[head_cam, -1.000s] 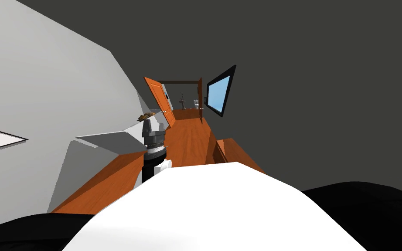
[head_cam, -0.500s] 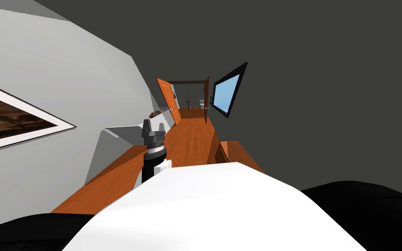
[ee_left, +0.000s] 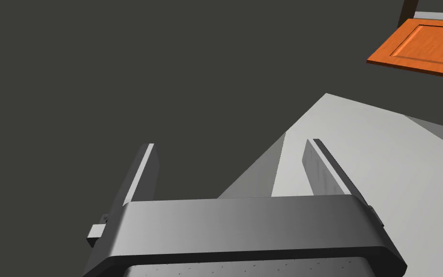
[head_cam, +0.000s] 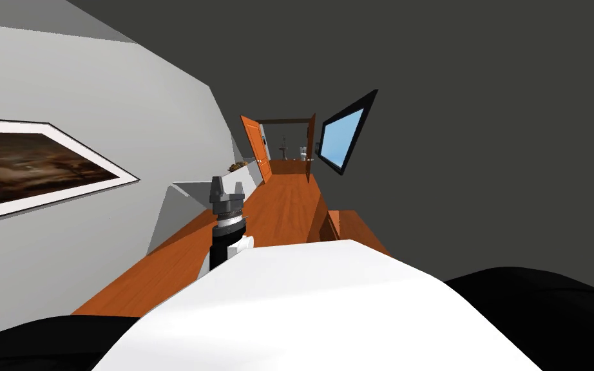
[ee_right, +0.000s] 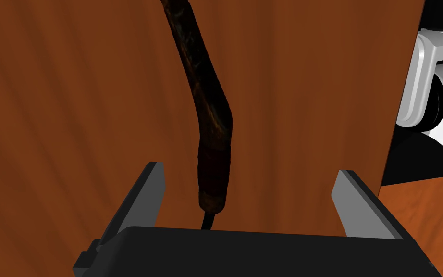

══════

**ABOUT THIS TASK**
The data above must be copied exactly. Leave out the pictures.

**OUTPUT OF THE TASK**
[head_cam, -1.000s] 
[head_cam, -0.500s] 
[ee_left, +0.000s] 
[head_cam, +0.000s] 
[ee_right, +0.000s] 

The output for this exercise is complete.